→ Problem requirements
Provide the data again exactly, including every line that follows.

Input data Block Start

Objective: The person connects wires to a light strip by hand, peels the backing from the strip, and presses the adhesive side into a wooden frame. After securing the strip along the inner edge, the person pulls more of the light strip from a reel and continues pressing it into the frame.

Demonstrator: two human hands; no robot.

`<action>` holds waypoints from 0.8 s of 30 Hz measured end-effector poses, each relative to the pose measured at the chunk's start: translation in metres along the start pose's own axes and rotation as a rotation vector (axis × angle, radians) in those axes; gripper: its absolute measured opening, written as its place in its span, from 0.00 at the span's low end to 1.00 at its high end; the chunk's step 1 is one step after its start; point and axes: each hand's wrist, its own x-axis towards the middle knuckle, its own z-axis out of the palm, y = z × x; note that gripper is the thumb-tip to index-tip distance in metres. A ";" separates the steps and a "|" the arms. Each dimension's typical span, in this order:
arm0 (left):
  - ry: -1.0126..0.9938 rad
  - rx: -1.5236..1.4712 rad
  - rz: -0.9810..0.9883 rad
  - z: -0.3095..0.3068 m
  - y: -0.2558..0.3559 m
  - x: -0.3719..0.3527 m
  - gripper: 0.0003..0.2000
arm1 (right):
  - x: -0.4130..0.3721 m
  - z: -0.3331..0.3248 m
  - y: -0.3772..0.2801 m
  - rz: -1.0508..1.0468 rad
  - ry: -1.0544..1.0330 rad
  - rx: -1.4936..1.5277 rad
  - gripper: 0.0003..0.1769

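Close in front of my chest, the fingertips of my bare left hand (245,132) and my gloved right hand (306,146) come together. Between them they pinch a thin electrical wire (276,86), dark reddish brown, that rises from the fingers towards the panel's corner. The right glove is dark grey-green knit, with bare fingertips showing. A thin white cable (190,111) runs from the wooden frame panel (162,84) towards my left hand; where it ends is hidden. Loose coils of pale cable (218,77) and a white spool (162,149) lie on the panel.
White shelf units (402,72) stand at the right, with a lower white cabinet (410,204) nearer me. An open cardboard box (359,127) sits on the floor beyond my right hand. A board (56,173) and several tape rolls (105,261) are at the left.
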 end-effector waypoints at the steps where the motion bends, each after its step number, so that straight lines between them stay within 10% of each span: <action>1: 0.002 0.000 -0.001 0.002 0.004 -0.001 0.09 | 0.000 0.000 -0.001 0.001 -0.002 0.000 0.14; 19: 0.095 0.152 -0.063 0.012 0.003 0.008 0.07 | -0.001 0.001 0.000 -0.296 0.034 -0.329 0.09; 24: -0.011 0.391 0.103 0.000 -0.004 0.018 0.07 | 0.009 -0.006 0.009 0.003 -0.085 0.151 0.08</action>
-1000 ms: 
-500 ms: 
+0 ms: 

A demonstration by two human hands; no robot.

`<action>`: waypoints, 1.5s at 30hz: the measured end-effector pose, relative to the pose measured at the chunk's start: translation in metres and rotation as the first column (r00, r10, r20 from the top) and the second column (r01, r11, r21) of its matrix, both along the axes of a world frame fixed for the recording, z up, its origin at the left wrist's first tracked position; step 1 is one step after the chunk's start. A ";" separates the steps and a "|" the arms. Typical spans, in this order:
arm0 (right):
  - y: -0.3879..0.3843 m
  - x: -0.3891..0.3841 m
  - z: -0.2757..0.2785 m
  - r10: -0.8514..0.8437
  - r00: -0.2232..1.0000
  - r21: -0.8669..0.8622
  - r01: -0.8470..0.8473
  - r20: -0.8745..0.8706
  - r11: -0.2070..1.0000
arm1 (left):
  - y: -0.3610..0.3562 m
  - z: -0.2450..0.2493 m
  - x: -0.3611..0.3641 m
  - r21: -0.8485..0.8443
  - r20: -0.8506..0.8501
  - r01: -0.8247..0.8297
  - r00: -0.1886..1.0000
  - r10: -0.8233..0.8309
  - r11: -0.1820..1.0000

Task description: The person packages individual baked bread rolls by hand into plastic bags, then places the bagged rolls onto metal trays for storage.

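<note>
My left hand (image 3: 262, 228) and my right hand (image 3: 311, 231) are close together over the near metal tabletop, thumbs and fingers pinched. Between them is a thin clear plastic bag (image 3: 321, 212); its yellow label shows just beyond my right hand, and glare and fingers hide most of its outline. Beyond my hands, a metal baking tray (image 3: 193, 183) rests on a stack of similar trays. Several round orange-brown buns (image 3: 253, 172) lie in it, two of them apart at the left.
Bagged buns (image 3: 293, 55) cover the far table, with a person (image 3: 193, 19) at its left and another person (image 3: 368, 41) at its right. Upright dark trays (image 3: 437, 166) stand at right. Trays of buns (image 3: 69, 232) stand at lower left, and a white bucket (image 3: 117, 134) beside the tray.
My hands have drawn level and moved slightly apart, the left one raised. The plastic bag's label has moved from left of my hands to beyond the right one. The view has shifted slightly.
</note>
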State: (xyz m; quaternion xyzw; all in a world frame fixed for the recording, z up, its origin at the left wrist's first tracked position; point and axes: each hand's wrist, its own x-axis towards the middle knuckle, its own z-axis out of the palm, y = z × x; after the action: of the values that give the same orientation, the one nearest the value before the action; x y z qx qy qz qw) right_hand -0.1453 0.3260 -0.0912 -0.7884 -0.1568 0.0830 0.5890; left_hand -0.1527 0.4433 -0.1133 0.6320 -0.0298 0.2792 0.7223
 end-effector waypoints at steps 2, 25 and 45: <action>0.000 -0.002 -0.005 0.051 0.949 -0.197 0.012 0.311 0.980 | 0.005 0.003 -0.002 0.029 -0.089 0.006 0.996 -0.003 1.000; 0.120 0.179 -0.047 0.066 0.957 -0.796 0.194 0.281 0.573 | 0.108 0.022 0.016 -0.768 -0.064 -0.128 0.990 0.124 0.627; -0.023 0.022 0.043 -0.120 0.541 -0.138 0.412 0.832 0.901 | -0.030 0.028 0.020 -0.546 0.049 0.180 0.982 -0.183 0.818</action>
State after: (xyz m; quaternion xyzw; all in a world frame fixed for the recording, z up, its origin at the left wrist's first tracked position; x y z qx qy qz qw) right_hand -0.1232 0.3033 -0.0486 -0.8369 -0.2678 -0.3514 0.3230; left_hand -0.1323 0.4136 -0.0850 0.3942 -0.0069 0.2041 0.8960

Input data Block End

→ Exercise response
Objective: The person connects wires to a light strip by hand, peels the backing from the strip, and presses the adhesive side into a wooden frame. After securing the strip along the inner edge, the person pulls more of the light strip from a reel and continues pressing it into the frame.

Demonstrator: two human hands; no robot.

`<action>` holds waypoints from 0.8 s of 30 Hz measured end-effector poses, each relative to the pose measured at the chunk's start: translation in metres along the start pose's own axes and rotation as a rotation vector (axis × angle, radians) in those axes; gripper: its absolute measured opening, written as its place in its span, from 0.00 at the span's low end to 1.00 at its high end; the chunk's step 1 is one step after its start; point and axes: each hand's wrist, its own x-axis towards the middle knuckle, its own z-axis out of the palm, y = z × x; note that gripper is the thumb-tip to index-tip distance in metres. A ";" separates the steps and a "|" the arms. Each dimension's typical span, in this order:
arm0 (left):
  - ry: -1.0126..0.9938 rad
  - rx: -1.5236..1.4712 rad
  - rz: -0.9810..0.9883 rad
  - z: -0.3095..0.3068 m
  - y: -0.2558..0.3559 m
  - x: -0.3719..0.3527 m
  - gripper: 0.0003..0.2000
arm1 (right):
  - x: -0.4130..0.3721 m
  - z: -0.3331..0.3248 m
  - y: -0.3772..0.2801 m
  - rz: -1.0508..1.0468 rad
  - ry: -1.0544..1.0330 rad
  - rx: -1.4936..1.5277 rad
  - gripper: 0.0003..0.1769

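Close in front of my chest, the fingertips of my bare left hand (245,132) and my gloved right hand (306,146) come together. Between them they pinch a thin electrical wire (276,86), dark reddish brown, that rises from the fingers towards the panel's corner. The right glove is dark grey-green knit, with bare fingertips showing. A thin white cable (190,111) runs from the wooden frame panel (162,84) towards my left hand; where it ends is hidden. Loose coils of pale cable (218,77) and a white spool (162,149) lie on the panel.
White shelf units (402,72) stand at the right, with a lower white cabinet (410,204) nearer me. An open cardboard box (359,127) sits on the floor beyond my right hand. A board (56,173) and several tape rolls (105,261) are at the left.
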 end-effector waypoints at the steps where the motion bends, each after its step number, so that straight lines between them stay within 10% of each span: <action>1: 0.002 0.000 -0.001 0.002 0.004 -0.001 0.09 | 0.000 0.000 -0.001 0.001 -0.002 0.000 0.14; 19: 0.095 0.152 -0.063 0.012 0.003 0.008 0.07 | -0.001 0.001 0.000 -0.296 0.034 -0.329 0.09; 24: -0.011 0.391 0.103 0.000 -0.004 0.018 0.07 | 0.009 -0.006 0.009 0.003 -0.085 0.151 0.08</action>
-1000 ms: 
-500 ms: 
+0 ms: 

A demonstration by two human hands; no robot.

`<action>`: waypoints, 1.5s at 30hz: the measured end-effector pose, relative to the pose measured at the chunk's start: translation in metres and rotation as the first column (r00, r10, r20 from the top) and the second column (r01, r11, r21) of its matrix, both along the axes of a world frame fixed for the recording, z up, its origin at the left wrist's first tracked position; step 1 is one step after the chunk's start. A ";" separates the steps and a "|" the arms. Typical spans, in this order:
arm0 (right):
  - y: -0.3879..0.3843 m
  - x: -0.3891..0.3841 m
  - z: -0.2757..0.2785 m
  - r10: -0.8514..0.8437
  - r00: -0.2232..1.0000
  - r21: -0.8669..0.8622
  - r01: -0.8470..0.8473
  - r20: -0.8745..0.8706
  - r11: -0.2070..1.0000
arm1 (left):
  - y: -0.3610..0.3562 m
  - z: -0.2450..0.2493 m
  - x: -0.3611..0.3641 m
  - r21: -0.8485..0.8443
  - r20: -0.8506..0.8501
  - r01: -0.8247..0.8297
  - r00: -0.1886..1.0000
  - r10: -0.8233..0.8309
  - r11: -0.1820..1.0000

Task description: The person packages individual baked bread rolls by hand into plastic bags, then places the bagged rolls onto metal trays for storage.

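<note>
My left hand (image 3: 262, 228) and my right hand (image 3: 311, 231) are close together over the near metal tabletop, thumbs and fingers pinched. Between them is a thin clear plastic bag (image 3: 321, 212); its yellow label shows just beyond my right hand, and glare and fingers hide most of its outline. Beyond my hands, a metal baking tray (image 3: 193, 183) rests on a stack of similar trays. Several round orange-brown buns (image 3: 253, 172) lie in it, two of them apart at the left.
Bagged buns (image 3: 293, 55) cover the far table, with a person (image 3: 193, 19) at its left and another person (image 3: 368, 41) at its right. Upright dark trays (image 3: 437, 166) stand at right. Trays of buns (image 3: 69, 232) stand at lower left, and a white bucket (image 3: 117, 134) beside the tray.
My hands have drawn level and moved slightly apart, the left one raised. The plastic bag's label has moved from left of my hands to beyond the right one. The view has shifted slightly.
</note>
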State: (xyz m; quaternion xyzw; all in a world frame fixed for the recording, z up, its origin at the left wrist's first tracked position; point and axes: each hand's wrist, its own x-axis towards the middle knuckle, its own z-axis out of the palm, y = z × x; after the action: of the values that give the same orientation, the one nearest the value before the action; x y z qx qy qz qw) right_hand -0.1453 0.3260 -0.0912 -0.7884 -0.1568 0.0830 0.5890; left_hand -0.1527 0.4433 -0.1133 0.6320 -0.0298 0.2792 0.7223
 end-effector waypoints at steps 2, 25 and 45: <action>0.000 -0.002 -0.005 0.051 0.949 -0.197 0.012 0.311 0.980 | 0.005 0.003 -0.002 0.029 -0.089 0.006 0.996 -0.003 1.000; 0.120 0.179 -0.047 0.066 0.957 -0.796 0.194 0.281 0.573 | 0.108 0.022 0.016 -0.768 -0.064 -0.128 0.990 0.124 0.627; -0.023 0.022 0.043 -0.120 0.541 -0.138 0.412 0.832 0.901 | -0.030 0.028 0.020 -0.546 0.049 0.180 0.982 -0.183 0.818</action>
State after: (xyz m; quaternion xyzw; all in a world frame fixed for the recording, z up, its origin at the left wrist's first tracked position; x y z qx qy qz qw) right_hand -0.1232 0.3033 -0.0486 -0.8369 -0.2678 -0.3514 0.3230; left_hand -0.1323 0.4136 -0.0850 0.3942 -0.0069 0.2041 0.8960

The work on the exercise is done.